For the rest of you who are disagreeing with the very wise gonnif, pay attention to the article Mad Jack posted. The tl, dr is that dishonest doctors start out as dishonest students. While you can deride the slippery slope argument all you want, here it does have a basis in fact to justify our caution in dealing with applicants like the OP's friend.

You can't pick and choose which laws to obey and not to obey. Kim Davis, the County Clerk in KY, went to jail for doing the same thing. Why is she wrong and you right? (and to avoid hijacking the thread further into lala land, I firmly believe that she deserved going to jail!)
We do though, everyone does. Distinguishing the type of infraction is extremely important. If you take a black and white attitude then everyone who jaywalks, goes over the speed limit or eats a grape in the grocery store is more likely to do X Y and Z worse things. Even if this was true, it sets such an unreasonably high standard that no one would be good enough for medical school.
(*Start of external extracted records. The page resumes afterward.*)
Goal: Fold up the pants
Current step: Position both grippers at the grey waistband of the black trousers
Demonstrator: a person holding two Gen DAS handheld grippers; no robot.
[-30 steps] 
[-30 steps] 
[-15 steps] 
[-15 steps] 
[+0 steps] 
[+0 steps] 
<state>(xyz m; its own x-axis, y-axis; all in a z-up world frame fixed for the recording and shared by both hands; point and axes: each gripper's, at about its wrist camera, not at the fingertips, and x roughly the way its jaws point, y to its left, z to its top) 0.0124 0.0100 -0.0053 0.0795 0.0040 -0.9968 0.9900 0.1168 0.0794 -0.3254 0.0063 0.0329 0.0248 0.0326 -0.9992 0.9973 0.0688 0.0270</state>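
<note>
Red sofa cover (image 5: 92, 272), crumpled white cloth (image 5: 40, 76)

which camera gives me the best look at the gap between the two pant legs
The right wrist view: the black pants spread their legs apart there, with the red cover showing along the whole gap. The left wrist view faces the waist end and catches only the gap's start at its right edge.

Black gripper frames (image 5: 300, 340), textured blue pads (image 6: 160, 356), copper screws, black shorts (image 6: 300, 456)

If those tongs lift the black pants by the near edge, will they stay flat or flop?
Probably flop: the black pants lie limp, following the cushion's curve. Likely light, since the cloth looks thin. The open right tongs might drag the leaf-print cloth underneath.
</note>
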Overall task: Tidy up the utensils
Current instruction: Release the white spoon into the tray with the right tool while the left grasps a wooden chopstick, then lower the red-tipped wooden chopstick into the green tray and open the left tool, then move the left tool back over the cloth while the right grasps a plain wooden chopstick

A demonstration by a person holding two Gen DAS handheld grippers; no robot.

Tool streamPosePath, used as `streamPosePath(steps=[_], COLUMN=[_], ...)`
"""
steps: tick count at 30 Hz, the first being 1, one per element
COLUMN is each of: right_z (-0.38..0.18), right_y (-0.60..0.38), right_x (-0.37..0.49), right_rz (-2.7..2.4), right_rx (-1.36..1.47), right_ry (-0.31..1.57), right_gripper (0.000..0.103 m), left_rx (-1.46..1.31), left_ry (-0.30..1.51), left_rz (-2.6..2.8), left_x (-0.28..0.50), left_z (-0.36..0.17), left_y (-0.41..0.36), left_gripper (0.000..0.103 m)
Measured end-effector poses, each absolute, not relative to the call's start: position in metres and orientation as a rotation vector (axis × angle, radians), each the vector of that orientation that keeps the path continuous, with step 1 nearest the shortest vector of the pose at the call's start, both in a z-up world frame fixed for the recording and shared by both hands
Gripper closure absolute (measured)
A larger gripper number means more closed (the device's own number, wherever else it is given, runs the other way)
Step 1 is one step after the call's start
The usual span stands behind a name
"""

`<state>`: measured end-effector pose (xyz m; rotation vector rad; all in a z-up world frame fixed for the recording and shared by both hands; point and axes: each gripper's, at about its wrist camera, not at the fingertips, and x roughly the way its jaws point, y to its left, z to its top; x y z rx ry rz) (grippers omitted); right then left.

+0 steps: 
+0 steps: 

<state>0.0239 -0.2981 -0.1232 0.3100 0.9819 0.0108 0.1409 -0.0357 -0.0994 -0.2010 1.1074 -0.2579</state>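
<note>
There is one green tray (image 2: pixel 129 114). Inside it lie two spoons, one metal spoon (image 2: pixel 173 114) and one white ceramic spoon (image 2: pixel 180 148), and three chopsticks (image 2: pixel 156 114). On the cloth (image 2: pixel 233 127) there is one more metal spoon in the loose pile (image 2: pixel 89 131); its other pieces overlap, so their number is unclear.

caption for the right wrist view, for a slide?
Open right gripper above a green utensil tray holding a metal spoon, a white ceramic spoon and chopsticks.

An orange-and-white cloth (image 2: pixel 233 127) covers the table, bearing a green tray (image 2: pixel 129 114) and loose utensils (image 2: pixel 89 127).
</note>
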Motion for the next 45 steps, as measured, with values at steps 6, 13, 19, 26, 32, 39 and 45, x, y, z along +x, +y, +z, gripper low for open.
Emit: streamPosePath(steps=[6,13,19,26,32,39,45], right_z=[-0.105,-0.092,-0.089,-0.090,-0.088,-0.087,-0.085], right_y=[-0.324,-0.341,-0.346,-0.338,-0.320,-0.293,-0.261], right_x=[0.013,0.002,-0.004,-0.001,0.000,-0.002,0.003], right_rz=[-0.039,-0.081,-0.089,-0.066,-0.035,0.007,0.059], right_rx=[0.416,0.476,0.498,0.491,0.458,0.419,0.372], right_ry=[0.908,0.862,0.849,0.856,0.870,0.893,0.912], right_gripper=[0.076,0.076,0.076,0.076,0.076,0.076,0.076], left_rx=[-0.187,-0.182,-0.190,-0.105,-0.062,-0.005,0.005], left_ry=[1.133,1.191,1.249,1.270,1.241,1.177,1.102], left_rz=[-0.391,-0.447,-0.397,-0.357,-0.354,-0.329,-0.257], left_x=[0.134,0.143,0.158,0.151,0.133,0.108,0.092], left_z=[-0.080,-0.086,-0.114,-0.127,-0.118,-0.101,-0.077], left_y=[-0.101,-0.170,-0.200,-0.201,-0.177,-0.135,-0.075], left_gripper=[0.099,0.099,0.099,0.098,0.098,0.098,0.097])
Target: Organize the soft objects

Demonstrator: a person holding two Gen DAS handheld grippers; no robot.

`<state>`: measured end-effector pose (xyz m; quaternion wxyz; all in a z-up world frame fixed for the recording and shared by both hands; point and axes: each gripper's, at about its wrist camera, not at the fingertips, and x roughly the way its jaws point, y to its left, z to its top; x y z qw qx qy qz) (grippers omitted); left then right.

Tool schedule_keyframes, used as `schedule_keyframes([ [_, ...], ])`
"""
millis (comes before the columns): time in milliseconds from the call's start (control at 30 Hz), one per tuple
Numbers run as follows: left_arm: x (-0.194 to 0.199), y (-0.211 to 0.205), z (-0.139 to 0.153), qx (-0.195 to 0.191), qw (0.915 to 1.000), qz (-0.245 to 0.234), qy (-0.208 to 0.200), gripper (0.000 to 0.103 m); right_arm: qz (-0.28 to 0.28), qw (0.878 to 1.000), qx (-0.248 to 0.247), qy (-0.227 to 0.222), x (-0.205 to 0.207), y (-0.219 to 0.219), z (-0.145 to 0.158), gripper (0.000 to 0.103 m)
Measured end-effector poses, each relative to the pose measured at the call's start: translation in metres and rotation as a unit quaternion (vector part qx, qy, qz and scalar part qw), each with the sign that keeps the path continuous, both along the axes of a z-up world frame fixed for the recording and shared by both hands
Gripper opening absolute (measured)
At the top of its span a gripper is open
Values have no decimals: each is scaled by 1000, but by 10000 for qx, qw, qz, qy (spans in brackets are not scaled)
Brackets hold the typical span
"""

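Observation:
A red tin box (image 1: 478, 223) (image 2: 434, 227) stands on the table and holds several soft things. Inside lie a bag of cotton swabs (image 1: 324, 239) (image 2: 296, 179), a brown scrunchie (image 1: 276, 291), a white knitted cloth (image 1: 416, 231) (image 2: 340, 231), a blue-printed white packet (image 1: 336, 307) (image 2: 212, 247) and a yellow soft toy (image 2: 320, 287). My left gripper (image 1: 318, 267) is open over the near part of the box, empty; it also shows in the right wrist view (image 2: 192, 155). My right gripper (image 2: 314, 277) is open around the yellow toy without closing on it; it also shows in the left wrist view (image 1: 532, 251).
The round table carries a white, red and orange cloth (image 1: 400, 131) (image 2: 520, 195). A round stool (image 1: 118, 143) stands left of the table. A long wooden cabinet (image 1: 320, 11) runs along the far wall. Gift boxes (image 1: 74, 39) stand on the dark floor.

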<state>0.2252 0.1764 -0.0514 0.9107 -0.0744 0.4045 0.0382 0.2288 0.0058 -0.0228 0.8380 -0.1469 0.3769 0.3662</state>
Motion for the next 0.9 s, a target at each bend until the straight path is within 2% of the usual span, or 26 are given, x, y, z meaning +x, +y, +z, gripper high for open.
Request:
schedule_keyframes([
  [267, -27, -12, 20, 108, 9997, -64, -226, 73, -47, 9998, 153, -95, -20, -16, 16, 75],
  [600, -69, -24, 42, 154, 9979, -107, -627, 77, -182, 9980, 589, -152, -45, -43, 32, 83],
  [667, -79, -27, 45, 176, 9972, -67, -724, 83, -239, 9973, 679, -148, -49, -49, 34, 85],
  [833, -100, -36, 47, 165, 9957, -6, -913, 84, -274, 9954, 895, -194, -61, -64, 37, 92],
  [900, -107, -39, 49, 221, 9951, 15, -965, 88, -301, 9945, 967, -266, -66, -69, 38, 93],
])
I don't think you guys are wrong, I'm just saying that what this viewpoint actually does is keep students who were caught doing something stupid out of med school, not ensure that only disturbingly honest boy scouts get in. I'm not sure that that is a bad thing, I'm just saying that it's different from pretending that you don't want to let them in because they're probably going to be dishonest doctors. Virtually everyone does silly and illegal but not harmful things when they're young. I don't disagree with being cautious with the ones you KNOW did something because they were caught, just with the implication that 75% of kids that age aren't doing the exact same things.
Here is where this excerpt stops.